I'm personally very much into stories revolving around family drama and dark secrets, so the plot of this one was right up my alley. I particularly liked the way in which two very different (if not outright opposing) family units come up one against the other, which led perfectly to deeper reflections on what makes a family "good"? Is it just order and keeping up appearances as Mrs. Richardson would have it, or is Mia's spontaneity and disregard for socially-approved customs the right way to go? Or perhaps neither?
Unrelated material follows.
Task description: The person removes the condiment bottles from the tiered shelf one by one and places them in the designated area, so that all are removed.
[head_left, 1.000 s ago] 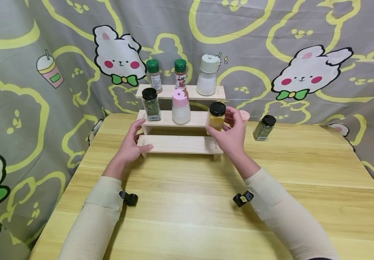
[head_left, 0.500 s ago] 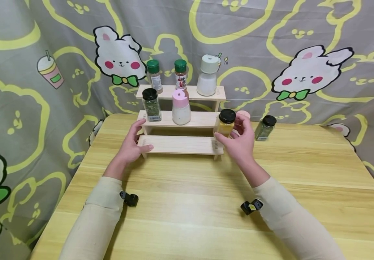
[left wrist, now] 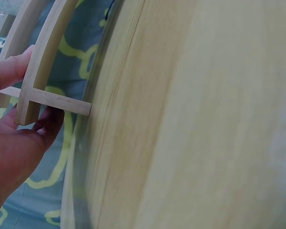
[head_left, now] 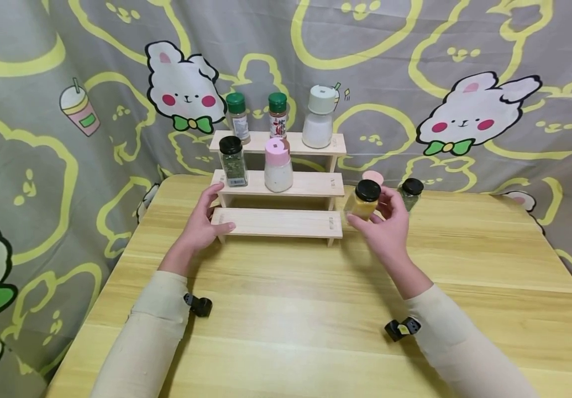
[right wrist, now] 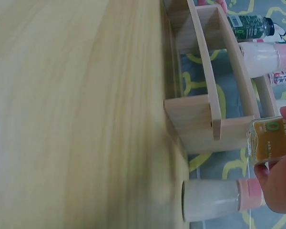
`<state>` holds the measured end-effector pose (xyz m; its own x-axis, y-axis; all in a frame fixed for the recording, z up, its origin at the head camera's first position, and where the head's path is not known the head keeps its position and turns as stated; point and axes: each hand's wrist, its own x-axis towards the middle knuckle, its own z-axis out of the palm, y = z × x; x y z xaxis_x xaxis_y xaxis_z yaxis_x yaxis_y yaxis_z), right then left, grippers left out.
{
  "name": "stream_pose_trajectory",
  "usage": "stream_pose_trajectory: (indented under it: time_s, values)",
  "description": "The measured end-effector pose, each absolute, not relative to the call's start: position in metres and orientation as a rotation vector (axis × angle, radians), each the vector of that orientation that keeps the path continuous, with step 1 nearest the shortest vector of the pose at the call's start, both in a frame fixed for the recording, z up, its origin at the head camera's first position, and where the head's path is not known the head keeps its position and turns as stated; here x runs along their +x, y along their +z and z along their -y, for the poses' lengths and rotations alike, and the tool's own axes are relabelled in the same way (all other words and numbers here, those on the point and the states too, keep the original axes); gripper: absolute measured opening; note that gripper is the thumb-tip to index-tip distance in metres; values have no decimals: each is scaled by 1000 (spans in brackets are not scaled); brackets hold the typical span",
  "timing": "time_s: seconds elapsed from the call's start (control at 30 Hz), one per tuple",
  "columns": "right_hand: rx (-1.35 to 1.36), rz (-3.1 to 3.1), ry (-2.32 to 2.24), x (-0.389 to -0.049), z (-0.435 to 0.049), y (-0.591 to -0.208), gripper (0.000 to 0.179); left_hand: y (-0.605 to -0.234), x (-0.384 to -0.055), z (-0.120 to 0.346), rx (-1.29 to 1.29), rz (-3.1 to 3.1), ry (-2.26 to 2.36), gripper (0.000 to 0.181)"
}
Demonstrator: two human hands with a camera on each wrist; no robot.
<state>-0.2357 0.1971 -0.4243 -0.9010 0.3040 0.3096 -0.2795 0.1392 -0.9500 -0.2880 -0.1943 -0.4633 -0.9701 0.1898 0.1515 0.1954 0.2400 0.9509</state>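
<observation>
My right hand [head_left: 385, 225] grips a square glass spice jar [head_left: 363, 202] with a black lid and yellow-orange powder, to the right of the wooden step rack [head_left: 276, 223]. Printing shows on that jar in the right wrist view. At the rack's left end, my left hand [head_left: 201, 220] holds the lowest step, thumb on top; the left wrist view shows its fingers [left wrist: 51, 125] around the step's end. On the middle step stand a black-lidded jar of green herbs [head_left: 234, 163] and a pink-capped shaker [head_left: 278, 168]. The lowest step carries nothing.
Two green-capped bottles, one at the left [head_left: 239, 121], and a white-capped shaker [head_left: 318, 121] stand on the top step. Behind my right hand are a pink-capped shaker [right wrist: 212, 200] and another black-lidded herb jar [head_left: 410, 193] on the table [head_left: 286, 320]. A patterned curtain [head_left: 380, 55] hangs behind.
My right hand has carried the yellow spice jar from over the middle step's right end rightward and toward me, off the rack. My left hand stays on the rack.
</observation>
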Motion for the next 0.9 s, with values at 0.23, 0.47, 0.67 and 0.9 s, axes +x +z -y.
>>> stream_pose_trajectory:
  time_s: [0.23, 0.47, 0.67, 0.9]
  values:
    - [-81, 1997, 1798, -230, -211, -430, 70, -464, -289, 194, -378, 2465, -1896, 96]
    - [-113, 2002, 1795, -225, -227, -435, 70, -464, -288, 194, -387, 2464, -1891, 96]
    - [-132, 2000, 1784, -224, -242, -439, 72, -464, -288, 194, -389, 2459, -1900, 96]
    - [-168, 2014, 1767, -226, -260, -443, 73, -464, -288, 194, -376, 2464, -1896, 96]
I was fascinated by the characters. True, some were explored much more deeply than others, and I was sorry that we only got snippets of what the men in here were thinking, but women were definitely the main focus here. Both of the two main adult females walk down a path that could potentially lead them to self-destruction - and take their families with them. I loved the way in which the author explored boundaries: just how far can relationships stretch before they break? How far can a mother go to make sure her children stay safe, to keep her worst fears from becoming true? And just how much does she nurture the growth of those fears and their concretisation through her behaviour?
These and many other questions were raised, and most are still circling around my brain the more I think about this book. A story developed on multiple levels, Little Fires Everywhere just keeps on fueling my own reflections on these themes. Definitely one of my best reads this year, this book is now burned into my memory, and I have a feeling it will stay like that for a very long time.